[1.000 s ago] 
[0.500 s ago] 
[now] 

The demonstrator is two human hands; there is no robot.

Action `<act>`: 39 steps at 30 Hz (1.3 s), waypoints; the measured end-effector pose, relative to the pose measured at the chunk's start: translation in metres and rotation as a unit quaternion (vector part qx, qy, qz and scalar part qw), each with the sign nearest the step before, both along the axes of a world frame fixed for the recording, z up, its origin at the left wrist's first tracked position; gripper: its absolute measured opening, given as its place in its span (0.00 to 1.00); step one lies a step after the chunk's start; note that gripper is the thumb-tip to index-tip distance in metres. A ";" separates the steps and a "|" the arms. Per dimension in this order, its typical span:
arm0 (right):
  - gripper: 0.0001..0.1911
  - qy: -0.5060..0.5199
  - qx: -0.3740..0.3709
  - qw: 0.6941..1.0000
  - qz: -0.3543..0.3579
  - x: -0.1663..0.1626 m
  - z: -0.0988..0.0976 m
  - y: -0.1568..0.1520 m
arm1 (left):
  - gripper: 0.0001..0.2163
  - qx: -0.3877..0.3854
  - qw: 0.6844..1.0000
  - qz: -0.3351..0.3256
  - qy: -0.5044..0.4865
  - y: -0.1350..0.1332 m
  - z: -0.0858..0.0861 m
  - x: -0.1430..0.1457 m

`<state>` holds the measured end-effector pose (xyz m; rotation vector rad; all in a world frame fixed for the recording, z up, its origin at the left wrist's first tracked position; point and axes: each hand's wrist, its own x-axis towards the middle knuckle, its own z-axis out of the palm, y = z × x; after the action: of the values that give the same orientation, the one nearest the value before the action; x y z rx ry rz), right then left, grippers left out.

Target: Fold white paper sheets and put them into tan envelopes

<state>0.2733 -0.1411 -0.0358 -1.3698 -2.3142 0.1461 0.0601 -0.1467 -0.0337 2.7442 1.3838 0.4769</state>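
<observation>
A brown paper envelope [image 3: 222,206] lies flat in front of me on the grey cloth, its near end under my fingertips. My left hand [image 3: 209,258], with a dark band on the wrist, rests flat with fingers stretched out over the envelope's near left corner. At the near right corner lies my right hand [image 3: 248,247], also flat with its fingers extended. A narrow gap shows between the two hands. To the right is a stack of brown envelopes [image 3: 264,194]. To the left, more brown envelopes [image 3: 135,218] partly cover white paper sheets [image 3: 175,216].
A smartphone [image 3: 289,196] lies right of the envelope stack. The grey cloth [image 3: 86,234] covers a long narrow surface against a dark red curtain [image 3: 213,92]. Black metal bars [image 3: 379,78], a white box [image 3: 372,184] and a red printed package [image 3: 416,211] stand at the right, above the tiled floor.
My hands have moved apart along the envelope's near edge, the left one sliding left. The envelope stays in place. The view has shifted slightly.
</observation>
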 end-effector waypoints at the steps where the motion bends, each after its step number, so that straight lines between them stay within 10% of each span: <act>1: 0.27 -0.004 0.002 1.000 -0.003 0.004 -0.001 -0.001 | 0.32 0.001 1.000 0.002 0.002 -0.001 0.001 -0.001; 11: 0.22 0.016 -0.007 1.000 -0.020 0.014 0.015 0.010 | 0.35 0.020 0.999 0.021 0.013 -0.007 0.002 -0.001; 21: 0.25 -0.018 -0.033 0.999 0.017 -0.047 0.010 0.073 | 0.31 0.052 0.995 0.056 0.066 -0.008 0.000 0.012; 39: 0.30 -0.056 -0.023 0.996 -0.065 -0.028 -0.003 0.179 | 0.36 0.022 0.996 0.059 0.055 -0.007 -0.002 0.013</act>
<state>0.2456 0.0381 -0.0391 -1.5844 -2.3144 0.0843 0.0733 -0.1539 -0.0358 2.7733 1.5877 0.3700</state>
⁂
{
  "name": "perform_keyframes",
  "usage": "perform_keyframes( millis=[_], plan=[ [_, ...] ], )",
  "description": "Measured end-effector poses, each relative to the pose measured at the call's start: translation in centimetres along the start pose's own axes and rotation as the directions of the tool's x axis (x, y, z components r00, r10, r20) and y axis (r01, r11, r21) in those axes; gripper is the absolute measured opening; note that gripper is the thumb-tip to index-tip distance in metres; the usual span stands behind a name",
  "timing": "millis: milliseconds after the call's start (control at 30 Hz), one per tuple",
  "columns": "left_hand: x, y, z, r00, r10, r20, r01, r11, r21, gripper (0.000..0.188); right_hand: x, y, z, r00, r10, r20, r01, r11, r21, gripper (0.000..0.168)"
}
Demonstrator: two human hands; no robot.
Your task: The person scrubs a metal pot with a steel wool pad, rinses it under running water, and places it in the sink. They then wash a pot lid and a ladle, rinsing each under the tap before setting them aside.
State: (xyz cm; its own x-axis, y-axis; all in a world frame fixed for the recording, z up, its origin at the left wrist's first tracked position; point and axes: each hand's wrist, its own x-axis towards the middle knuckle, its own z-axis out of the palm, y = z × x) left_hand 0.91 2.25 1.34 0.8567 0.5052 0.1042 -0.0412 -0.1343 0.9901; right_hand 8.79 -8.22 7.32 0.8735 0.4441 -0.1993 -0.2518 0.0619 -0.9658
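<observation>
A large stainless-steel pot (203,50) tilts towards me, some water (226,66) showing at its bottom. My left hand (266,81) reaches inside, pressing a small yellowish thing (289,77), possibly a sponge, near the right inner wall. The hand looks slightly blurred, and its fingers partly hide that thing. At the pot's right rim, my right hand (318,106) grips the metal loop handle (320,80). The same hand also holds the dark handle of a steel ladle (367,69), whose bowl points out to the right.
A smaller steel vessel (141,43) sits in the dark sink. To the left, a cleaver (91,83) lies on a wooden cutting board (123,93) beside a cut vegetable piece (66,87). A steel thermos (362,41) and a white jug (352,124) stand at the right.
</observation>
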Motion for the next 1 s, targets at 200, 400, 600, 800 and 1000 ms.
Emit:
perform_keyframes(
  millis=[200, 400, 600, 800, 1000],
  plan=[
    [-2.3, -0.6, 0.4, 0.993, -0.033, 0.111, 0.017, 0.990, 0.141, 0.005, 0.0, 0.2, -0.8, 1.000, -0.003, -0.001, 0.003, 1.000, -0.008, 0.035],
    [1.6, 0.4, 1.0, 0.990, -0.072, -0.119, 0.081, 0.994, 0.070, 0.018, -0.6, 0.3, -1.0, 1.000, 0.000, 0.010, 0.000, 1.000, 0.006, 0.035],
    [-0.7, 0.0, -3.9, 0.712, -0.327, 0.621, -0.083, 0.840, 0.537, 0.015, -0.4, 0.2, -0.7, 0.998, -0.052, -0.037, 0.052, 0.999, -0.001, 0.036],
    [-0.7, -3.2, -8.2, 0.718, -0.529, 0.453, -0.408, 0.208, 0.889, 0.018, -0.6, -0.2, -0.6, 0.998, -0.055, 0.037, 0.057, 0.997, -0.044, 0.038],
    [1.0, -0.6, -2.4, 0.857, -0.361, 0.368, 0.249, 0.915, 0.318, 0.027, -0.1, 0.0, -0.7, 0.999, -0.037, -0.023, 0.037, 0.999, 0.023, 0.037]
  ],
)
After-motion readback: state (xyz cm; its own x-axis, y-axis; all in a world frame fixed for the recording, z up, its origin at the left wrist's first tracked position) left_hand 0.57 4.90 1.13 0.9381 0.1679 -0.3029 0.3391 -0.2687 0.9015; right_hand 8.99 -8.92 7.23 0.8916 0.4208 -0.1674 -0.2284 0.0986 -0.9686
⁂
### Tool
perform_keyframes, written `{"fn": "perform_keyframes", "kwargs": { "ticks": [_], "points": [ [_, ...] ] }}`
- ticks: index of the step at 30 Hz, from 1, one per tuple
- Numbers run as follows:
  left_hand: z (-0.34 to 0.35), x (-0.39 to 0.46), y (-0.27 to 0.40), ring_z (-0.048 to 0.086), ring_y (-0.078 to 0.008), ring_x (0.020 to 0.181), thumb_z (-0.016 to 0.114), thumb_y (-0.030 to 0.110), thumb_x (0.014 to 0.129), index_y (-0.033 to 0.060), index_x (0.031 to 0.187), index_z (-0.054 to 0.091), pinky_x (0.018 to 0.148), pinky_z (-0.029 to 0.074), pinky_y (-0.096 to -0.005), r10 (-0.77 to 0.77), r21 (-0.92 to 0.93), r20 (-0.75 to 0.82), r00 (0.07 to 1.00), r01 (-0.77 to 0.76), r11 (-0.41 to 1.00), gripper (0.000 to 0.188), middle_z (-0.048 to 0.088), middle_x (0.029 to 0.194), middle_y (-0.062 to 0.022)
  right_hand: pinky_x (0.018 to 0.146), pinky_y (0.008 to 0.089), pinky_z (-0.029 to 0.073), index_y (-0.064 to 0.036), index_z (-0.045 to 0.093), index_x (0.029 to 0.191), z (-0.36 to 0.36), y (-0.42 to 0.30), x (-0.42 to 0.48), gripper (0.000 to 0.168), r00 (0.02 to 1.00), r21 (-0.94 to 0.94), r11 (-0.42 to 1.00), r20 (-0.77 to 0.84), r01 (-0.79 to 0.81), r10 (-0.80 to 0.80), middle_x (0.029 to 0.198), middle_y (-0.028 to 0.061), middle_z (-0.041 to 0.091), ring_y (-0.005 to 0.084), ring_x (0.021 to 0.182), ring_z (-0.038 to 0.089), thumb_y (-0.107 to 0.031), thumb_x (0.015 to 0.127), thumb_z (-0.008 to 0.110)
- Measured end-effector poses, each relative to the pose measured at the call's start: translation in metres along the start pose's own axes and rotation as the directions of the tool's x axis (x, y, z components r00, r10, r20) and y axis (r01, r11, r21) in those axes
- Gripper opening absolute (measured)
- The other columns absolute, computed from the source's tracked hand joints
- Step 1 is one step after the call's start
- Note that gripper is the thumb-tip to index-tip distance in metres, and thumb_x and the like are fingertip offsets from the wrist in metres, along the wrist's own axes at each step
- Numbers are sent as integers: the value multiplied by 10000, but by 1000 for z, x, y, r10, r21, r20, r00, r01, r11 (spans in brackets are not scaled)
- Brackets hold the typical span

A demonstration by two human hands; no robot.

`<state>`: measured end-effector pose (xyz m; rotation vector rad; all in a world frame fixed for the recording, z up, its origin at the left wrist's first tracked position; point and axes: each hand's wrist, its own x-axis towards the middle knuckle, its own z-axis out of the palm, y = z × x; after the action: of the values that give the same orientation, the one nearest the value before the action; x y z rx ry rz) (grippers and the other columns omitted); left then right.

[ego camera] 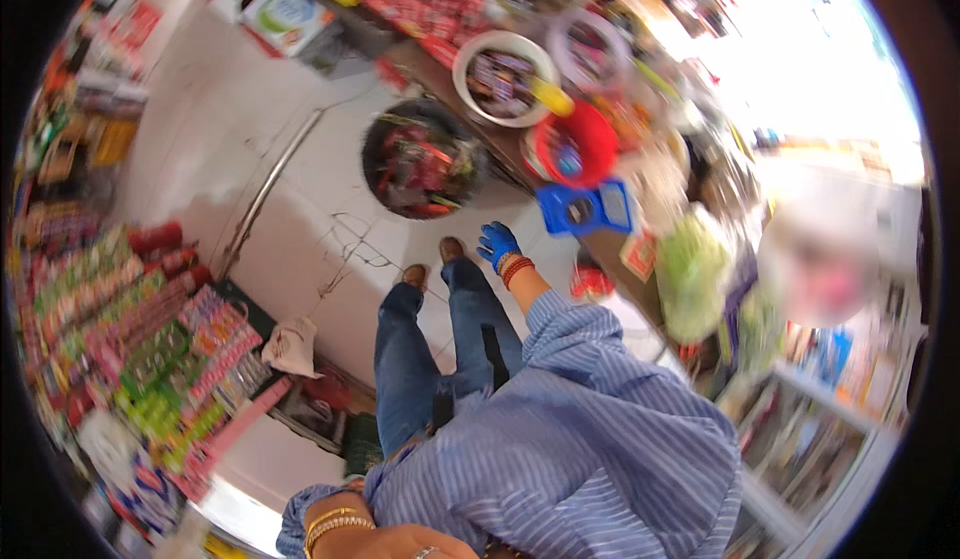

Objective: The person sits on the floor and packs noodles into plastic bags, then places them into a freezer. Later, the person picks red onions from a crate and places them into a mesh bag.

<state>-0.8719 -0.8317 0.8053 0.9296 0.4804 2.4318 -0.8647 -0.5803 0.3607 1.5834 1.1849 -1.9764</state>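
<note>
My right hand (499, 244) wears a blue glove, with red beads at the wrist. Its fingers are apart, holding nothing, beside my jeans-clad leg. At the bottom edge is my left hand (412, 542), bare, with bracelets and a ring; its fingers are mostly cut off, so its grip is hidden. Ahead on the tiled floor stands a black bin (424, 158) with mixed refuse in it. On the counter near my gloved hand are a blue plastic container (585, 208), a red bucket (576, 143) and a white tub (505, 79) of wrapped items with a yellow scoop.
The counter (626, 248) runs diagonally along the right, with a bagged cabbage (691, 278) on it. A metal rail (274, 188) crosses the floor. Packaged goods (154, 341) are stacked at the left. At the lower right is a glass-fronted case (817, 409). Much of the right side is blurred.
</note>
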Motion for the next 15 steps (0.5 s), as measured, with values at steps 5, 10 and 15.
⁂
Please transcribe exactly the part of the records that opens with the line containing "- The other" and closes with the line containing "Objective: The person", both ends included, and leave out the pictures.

* **Written solution**
- The other columns absolute, computed from the source's tracked hand joints
- Step 1 is one step after the call's start
- Note that gripper is the thumb-tip to index-tip distance in metres, and thumb_x and the like are fingertip offsets from the wrist in metres, along the wrist's own axes at each step
- Numbers are sent as integers: the value multiplied by 10000, but by 1000 for z, x, y, r10, r21, r20, r00, r01, r11 (spans in brackets are not scaled)
- Brackets hold the typical span

A demonstration by two human hands; no robot.

`<state>`: measured end-effector pose (xyz m; rotation vector rad; all in a world frame fixed for the recording, z up, its origin at the left wrist's first tracked position; point and axes: each hand's wrist, its own x-axis towards the middle knuckle, its own z-axis out of the palm, y = z × x; after the action: of the values that give the same orientation, the one nearest the value before the action; x y z rx ry rz) (grippers and the other columns omitted); left then right.

[ego camera] 

Objective: The person sits on the floor and packs noodles into plastic bags, then places them into a freezer. Later, the person picks red onions from a crate and places them into a mesh bag.

No additional output is required.